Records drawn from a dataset

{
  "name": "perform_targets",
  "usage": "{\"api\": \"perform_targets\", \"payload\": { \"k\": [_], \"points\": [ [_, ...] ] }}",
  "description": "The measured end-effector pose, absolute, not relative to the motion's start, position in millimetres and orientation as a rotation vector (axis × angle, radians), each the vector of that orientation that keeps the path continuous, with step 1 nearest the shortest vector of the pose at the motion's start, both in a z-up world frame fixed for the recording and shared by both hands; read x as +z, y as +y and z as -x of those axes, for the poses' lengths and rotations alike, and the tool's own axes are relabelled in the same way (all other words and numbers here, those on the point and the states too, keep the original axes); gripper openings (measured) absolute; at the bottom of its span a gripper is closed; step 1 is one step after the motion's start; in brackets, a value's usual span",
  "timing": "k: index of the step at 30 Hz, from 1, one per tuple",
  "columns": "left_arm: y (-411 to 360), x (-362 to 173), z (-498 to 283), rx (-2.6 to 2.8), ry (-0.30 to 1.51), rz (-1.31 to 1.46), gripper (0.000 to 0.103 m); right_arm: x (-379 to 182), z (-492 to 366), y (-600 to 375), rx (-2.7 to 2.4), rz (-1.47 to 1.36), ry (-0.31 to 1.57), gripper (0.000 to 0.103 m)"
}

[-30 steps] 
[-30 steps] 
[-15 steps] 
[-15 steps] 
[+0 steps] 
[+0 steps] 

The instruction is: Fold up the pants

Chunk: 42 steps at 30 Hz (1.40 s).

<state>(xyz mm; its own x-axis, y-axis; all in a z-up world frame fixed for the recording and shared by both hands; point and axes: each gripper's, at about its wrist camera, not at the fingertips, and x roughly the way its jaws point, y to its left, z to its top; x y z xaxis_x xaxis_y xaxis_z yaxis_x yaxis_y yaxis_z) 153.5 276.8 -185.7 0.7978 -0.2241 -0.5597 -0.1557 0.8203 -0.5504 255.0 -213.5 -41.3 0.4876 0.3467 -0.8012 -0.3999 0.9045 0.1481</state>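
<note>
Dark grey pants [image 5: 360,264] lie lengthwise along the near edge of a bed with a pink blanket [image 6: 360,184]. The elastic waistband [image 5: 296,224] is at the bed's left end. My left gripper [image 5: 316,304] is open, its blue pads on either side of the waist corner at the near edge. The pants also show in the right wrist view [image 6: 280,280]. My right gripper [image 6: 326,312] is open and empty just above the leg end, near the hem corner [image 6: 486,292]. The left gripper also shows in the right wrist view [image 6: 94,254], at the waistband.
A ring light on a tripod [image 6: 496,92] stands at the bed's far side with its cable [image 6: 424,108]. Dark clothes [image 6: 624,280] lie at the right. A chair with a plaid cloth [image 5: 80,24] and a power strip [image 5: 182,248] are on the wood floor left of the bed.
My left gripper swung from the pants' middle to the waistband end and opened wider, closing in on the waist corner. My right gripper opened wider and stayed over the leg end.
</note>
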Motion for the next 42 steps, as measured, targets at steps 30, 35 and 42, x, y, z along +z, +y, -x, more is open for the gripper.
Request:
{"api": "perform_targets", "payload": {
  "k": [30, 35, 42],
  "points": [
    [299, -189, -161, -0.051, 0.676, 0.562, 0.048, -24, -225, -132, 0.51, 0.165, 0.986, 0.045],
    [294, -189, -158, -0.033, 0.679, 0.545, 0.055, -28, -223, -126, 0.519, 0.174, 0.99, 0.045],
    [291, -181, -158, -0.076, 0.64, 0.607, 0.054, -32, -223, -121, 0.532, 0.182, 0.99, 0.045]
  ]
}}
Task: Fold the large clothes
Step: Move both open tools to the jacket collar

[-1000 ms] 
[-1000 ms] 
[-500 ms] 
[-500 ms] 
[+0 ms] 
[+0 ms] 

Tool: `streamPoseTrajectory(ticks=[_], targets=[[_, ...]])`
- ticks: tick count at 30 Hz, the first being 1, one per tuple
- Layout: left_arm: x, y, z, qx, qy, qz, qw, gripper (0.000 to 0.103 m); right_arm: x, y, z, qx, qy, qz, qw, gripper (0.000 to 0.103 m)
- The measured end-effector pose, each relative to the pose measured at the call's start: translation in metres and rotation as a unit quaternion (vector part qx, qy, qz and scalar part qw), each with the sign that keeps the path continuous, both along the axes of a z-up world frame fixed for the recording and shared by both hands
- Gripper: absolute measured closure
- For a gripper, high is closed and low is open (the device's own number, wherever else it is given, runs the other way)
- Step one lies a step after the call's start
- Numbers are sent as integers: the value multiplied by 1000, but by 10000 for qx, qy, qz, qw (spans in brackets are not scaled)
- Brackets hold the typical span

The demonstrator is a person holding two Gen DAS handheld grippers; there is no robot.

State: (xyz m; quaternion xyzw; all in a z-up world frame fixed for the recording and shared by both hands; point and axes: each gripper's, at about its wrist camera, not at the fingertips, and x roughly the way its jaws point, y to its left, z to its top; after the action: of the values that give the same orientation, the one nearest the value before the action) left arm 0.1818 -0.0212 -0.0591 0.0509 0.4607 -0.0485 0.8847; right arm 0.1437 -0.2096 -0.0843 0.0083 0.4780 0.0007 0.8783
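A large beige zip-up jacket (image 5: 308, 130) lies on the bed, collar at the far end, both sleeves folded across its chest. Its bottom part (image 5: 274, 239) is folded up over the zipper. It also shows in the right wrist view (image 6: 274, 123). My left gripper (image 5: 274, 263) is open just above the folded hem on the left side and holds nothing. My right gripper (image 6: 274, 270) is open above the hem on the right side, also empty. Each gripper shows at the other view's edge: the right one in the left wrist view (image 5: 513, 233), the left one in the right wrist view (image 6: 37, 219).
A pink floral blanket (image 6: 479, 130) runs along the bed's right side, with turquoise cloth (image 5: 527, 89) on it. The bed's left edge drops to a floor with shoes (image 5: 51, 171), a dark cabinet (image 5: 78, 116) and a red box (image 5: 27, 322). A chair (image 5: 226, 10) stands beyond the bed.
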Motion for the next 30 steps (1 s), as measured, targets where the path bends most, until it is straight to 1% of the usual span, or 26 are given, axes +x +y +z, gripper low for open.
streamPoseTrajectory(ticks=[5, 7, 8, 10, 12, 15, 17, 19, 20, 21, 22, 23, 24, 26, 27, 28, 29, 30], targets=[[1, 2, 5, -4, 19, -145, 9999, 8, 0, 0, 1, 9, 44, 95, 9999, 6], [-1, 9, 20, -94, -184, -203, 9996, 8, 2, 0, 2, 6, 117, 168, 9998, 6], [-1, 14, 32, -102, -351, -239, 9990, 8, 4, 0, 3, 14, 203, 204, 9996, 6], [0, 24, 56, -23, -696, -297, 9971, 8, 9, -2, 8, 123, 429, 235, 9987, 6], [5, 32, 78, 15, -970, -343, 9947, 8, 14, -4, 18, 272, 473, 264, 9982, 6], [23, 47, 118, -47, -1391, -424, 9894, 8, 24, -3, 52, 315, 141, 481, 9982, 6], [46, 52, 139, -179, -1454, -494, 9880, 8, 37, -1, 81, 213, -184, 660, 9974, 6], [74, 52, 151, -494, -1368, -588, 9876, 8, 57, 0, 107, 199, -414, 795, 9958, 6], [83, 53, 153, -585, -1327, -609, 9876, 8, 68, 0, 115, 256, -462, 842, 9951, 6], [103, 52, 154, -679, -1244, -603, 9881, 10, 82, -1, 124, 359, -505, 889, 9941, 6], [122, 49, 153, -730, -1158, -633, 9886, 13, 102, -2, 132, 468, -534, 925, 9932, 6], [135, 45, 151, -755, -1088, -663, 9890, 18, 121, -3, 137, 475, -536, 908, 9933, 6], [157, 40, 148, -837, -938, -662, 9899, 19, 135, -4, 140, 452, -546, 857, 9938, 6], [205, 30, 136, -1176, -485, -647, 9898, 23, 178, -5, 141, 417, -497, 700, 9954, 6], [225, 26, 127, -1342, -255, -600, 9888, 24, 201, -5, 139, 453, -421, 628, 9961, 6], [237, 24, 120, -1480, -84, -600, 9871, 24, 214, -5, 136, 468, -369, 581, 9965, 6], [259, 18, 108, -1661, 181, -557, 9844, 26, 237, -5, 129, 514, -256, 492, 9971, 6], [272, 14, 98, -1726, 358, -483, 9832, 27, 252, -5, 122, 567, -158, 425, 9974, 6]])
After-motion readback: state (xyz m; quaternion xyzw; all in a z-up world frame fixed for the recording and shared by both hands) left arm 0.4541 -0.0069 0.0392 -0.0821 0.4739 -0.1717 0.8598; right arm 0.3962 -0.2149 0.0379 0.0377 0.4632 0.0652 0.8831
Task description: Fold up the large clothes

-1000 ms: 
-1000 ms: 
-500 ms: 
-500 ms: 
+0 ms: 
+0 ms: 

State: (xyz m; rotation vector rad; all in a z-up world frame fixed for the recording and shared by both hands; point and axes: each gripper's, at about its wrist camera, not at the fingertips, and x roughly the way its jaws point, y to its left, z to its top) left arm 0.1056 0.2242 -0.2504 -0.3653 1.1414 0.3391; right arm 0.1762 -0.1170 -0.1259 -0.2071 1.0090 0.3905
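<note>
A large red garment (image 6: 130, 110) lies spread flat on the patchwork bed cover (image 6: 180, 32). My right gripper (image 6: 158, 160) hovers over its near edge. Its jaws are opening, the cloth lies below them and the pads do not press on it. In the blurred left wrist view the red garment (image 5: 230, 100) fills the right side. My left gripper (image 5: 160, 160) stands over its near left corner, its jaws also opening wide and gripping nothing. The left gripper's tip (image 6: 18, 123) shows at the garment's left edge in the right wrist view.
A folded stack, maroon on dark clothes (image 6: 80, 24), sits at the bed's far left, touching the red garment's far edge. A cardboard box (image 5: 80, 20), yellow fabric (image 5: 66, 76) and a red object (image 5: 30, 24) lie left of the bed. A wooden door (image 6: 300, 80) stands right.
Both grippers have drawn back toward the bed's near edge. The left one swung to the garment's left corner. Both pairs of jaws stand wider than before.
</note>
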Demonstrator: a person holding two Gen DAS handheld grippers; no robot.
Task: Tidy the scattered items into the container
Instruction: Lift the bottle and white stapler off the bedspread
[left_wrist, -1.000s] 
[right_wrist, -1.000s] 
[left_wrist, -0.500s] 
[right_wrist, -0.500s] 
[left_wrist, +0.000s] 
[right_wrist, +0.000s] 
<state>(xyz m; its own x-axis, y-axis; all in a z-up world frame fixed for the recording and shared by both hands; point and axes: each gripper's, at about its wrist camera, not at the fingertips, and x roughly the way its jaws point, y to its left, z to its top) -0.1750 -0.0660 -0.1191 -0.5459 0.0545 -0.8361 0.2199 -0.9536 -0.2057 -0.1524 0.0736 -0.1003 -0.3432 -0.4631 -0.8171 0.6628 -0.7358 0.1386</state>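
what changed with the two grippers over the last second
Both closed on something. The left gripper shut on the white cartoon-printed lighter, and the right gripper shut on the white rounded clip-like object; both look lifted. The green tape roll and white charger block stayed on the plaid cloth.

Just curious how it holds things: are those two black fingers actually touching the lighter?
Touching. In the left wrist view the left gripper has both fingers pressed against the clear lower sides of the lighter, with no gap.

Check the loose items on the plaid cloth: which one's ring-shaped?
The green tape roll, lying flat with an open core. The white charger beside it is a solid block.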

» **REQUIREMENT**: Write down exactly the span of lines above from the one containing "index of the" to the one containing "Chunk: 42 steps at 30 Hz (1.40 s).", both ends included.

» **RESULT OF THE EXERCISE**:
  "timing": "k: index of the step at 30 Hz, from 1, one per tuple",
  "columns": "left_arm: y (-411 to 360), x (-362 to 173), z (-498 to 283), rx (-2.6 to 2.8), ry (-0.30 to 1.51), rz (-1.31 to 1.46), gripper (0.000 to 0.103 m); right_arm: x (-379 to 182), z (-492 to 366), y (-600 to 375), rx (-2.7 to 2.4), rz (-1.47 to 1.36), ry (-0.31 to 1.57), gripper (0.000 to 0.103 m)"
}

[-30 steps] 
[-30 steps] 
[-15 steps] 
[-15 steps] 
[+0 steps] 
[+0 steps] 

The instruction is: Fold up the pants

Chunk: 42 steps at 30 Hz (1.40 s).

This answer is now complete.